The answer should consist solely of the lines from the first one below through the line containing "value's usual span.", copied exactly.

=-=-=

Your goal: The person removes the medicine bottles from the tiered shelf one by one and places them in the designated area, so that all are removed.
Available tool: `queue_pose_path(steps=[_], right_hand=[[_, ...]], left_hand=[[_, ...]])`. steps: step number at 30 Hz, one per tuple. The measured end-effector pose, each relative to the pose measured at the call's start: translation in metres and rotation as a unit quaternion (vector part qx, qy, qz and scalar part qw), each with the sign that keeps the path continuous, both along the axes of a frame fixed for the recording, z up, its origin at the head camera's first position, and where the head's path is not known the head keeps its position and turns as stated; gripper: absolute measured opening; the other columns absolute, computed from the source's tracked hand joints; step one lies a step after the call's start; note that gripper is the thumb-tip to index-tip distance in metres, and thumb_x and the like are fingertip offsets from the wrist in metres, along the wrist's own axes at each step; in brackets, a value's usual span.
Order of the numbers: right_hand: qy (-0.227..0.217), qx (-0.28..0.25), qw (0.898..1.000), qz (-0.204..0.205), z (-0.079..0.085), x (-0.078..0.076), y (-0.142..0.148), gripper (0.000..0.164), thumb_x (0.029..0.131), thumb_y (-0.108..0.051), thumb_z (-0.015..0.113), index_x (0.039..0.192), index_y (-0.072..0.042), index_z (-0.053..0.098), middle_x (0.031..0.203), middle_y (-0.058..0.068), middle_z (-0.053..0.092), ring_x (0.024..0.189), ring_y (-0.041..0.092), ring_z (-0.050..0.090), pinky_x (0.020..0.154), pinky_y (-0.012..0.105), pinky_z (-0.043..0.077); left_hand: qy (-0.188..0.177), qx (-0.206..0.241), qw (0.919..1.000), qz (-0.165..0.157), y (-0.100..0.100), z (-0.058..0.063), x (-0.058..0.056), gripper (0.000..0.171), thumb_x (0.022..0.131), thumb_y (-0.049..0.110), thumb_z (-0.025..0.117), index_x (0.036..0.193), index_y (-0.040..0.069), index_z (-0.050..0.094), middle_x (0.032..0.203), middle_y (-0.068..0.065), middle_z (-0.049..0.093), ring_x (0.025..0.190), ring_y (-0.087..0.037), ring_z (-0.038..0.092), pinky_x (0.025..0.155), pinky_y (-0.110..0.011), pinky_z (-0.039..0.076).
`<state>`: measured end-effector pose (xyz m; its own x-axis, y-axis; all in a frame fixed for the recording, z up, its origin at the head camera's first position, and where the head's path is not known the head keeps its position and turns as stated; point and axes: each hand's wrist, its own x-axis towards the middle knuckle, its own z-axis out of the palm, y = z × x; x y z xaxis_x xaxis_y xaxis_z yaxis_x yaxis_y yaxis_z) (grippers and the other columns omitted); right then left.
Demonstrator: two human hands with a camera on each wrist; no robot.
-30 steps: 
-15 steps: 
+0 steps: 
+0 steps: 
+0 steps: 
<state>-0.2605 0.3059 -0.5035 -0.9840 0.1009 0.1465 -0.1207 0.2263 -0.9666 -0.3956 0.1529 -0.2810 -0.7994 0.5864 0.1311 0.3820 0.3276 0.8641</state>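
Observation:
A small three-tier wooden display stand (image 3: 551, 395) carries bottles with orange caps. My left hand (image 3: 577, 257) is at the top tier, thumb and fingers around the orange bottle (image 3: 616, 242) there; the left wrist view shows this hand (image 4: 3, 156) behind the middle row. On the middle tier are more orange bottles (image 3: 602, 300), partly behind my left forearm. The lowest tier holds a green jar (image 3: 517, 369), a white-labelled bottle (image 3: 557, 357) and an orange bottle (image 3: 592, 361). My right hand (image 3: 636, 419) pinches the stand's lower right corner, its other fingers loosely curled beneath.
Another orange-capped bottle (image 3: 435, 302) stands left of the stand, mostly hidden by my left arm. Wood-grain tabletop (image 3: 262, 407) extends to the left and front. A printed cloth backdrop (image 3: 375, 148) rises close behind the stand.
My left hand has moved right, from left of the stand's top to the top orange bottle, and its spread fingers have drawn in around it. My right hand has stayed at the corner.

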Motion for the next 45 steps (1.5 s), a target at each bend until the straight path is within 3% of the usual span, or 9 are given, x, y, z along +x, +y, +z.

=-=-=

- Your solution:
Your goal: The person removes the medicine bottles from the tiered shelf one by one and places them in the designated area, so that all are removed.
Available tool: `queue_pose_path(steps=[_], right_hand=[[_, ...]], left_hand=[[_, ...]])`. steps: step number at 30 Hz, one per tuple. The measured end-effector pose, each relative to the pose measured at the call's start: translation in metres and rotation as a unit quaternion (vector part qx, qy, qz and scalar part qw), each with the sign that keeps the path continuous, both along the axes of a frame fixed for the recording, z up, its origin at the head camera's first position, and where the head's path is not known the head keeps its position and turns as stated; gripper: absolute measured opening; the other columns absolute, computed from the source's tracked hand joints; step one lies a step after the call's start; note that gripper is the thumb-tip to index-tip distance in metres, and thumb_x and the like are fingertip offsets from the wrist in metres, along the wrist's own axes at each step; in brackets, a value's usual span.

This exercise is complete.